Sempre Mazzone, ci descrive che cosa è una narrativa scalare urbana o meglio quello che la letteratura scientifica internazionale definisce narrativa scalare urbana. Egli spiega che è quel processo che si afferma prepotentemente oggi come genere letterario aulico celebrativo, prodotto da innumerevoli autori che, se da un lato ha influenzato la classe politica, ha tuttavia generato processi infrastrutturali giganteschi, politiche socioeconomiche, ha disegnato diversi modelli di welfare e ha avviato numerose speculazioni che hanno finito per ‘guidare’ le analisi degli intellettuali verso narrazioni sempre più funzionali agli interessi delle caste politico finanziarie. La narrativa scalare urbana è dunque un genere letterario aulico celebrativo molto in voga al giorno d’oggi, consiste nel promuovere con sistemi di marketing e propaganda, rifondazioni pseudoidentitarie suggestive, parte di una poderosa battaglia unilaterale, combattuta tra poteri costituiti o Enti nazionali e sovranazionali contro i singoli cittadini, per indurre i secondi a riconfermare spiritualmente e materialmente lo strapotere dei primi ed in definitiva la propria sottomissione [3].

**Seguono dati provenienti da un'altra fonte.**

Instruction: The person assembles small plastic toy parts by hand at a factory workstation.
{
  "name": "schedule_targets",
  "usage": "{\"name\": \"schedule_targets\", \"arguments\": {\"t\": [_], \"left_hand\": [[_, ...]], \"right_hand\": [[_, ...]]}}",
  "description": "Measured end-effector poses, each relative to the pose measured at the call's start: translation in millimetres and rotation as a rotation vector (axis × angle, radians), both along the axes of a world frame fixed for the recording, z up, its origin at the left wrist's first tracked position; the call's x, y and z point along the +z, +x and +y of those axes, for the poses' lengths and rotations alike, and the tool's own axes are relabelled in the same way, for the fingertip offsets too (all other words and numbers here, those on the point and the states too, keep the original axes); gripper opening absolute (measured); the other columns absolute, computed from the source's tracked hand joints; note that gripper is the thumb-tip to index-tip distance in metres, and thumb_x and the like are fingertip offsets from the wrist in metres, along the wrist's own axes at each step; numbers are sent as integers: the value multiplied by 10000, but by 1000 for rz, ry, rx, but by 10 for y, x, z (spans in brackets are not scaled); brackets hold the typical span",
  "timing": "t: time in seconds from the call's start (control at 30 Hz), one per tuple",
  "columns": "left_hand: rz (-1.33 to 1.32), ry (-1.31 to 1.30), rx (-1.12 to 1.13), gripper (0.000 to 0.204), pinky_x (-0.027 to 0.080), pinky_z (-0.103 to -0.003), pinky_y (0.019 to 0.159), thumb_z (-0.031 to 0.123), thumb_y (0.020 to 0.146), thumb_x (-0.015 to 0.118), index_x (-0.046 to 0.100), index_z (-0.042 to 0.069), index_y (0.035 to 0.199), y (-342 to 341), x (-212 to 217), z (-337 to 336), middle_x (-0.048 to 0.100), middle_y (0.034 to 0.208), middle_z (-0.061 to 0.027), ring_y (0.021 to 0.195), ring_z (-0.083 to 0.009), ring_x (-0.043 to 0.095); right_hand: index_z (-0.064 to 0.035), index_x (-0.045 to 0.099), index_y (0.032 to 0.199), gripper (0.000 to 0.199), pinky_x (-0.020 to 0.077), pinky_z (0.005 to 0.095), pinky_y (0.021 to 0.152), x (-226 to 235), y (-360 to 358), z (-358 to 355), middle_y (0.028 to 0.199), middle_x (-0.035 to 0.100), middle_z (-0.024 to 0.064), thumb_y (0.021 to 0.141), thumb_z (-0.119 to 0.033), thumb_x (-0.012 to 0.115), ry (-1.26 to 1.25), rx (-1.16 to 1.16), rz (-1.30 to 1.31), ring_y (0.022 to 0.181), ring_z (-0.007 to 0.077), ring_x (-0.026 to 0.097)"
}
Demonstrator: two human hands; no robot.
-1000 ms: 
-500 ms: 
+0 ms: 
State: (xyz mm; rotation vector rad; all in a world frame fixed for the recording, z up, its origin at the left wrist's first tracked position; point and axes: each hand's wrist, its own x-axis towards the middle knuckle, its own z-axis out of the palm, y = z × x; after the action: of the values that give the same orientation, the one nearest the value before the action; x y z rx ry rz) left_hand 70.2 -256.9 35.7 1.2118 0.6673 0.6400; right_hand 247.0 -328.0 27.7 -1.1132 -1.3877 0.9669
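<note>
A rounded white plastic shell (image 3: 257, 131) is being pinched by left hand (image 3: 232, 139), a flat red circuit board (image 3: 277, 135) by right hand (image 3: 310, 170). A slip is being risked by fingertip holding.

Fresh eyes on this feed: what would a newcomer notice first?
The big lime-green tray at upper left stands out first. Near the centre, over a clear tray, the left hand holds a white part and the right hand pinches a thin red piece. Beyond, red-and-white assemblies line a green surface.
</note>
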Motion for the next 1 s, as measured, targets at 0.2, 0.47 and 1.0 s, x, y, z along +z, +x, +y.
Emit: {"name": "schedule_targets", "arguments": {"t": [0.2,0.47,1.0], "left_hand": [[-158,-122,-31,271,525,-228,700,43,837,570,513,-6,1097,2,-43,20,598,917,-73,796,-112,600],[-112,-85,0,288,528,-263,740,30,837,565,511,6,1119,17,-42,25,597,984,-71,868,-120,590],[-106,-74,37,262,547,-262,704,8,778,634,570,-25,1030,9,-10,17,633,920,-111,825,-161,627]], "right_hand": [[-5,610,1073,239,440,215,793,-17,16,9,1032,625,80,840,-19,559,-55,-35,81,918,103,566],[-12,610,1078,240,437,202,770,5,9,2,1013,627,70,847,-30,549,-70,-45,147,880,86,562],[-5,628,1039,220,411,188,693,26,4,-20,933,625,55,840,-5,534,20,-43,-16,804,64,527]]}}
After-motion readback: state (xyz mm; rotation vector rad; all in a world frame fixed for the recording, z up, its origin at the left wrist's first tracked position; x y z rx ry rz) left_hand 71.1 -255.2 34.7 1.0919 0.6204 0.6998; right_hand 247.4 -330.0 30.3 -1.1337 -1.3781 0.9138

Si usano queste narrative scalari urbane sulla competitività globale internazionale per giustificare degli investimenti che magari ai propri cittadini non interessano. Può darsi che questo tipo di progetti colleghino la città destinata a tale progetto alle altre città in questi flussi, però non è detto che questo tipo di progetti colleghino la città stessa ai suoi cittadini. Collegare in senso astratto la città ad altre città non risolve il problema concreto, per esempio, di collegare i quartieri poveri alla città. 

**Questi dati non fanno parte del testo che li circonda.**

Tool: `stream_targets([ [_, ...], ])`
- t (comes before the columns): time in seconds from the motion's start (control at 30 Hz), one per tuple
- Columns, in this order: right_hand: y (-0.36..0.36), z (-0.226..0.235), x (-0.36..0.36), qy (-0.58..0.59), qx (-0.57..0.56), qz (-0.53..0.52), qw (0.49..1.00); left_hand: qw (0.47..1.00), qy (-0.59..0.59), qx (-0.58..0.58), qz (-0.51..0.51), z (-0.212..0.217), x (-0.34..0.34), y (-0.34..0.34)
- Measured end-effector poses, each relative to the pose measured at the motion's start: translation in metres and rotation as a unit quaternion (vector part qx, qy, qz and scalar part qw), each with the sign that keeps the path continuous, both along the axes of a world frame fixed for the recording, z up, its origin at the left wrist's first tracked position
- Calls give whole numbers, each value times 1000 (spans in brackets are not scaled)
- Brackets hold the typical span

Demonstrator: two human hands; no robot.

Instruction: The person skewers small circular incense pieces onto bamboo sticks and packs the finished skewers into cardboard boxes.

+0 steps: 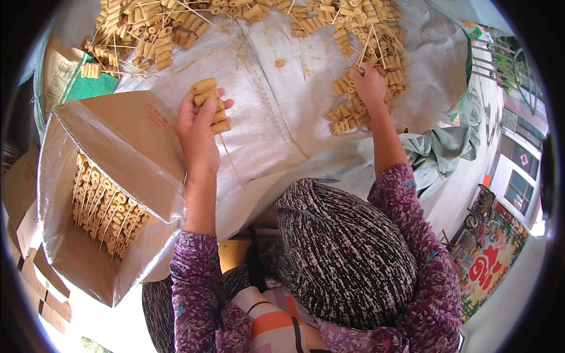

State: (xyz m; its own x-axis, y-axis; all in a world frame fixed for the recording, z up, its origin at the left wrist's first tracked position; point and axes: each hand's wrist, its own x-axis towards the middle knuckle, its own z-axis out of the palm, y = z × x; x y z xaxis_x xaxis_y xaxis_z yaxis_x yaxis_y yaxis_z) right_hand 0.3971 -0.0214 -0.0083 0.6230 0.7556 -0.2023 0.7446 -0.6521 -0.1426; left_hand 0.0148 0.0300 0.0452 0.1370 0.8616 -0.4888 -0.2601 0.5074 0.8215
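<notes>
My left hand (197,129) is closed around a skewer of tan rolled pieces (205,85), which look like dried bean-curd rolls. The rolls stand out above the fingers, and a thin stick points down below them. Off to the right, my right hand (371,88) reaches into a pile of similar skewers (348,117). Its fingers are pinched together at one of the skewers there, though the fingertips are partly hidden. Beside my left forearm stands an open cardboard carton (123,117) with a clear plastic liner (62,259). Skewers (106,206) are packed in rows inside it.
More skewers (156,35) lie heaped along the far side of a white sheet (265,112). A loose roll piece (279,63) sits mid-sheet. Green-grey cloth (453,147) bunches at the right. Other cartons (35,276) stand at the lower left. My patterned knee (347,253) is close in front.
</notes>
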Motion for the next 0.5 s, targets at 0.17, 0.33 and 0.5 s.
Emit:
stream_targets([
  [0.17, -7, 5, -73, 566, 176, -250, 765, 980, -101, -142, -97, -31, -7, -9],
  [0.33, -1, -2, -141, 666, 203, -229, 680, 961, -124, -220, -115, -51, -2, -32],
  [0.5, 32, 20, -195, 607, 346, -218, 682, 958, -94, -251, -104, -54, 1, -36],
])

Tutto questo ci porta a capire che si tratta di un tipo di urbanizzazione in cui è vero che alcuni posti si collegano, ad esempio sarà vero che con la città della moda Milano rientrerà in questi flussi internazionali. Tale concezione però scavalca i cittadini, perché alcuni punti della città stessa rimangono scollegati.Quindi le narrative scalari urbane vengono usate da chi governa per giustificare le loro politiche di investimenti e far diventare le città più globali. Per globale intendono soprattutto in senso economico e finanziario come per esempio avere tante imprese che poi hanno altre filiali all’estero a loro collegate. Sono quindi solo flussi finanziari, di marketing, non di persone che viaggiano, e questo riguarda solo l’economia.In teoria le possibilità per una città sono infinite. Possono diventare città di piccoli quartieri, città culturali, città di immigrati, città in cui le differenze sociali sono ridotte; città per i pedoni, città a basso consumo energetico o città, come propone la Gonzàlez, di progetti scalari egemonici, cioè città dove il progetto si mostra come naturale, oggettivo e come neutrale, città dove un progetto non è una imposizione ma dove è la società stessa che chiede di diventare più competitiva e più internazionale.Affinché vengano attuate scelte meno imposte e più condivise, che è l’obiettivo che Sara Gonzàlez si prefigge attraverso la sua ricerca, e cioè “dimostrare che quello che ci si presenta come normale, per esempio fare diventare la città globale, non è neutrale ma invece una scelta politica, quindi come tale può essere contestata, almeno in democrazia”[4]potremmo, prima di tutto, porre maggior attenzione ai progetti che ci vengono proposti e non assimilarli acriticamente ed in seguito, essere propositivi.Dobbiamo, in definitiva, essere vigili e attivi perché termini come Globalizzazione, Piani Strategici, Riqualificazioni Urbane, Corridoi Strategici Europei, ma anche termini come Metropoli, Citta’ Globale o Città Infinita, come sottolinea ancora Mazzone “rappresentano delle Narrative Scalari Urbane, ossia sono prodotti letterari, romanzi, mitologie … che muovono energie reali e pertanto è opportuno scegliere bene a quale narrazione affidare il proprio destino o i destini di un popolo o di un territorio”[5].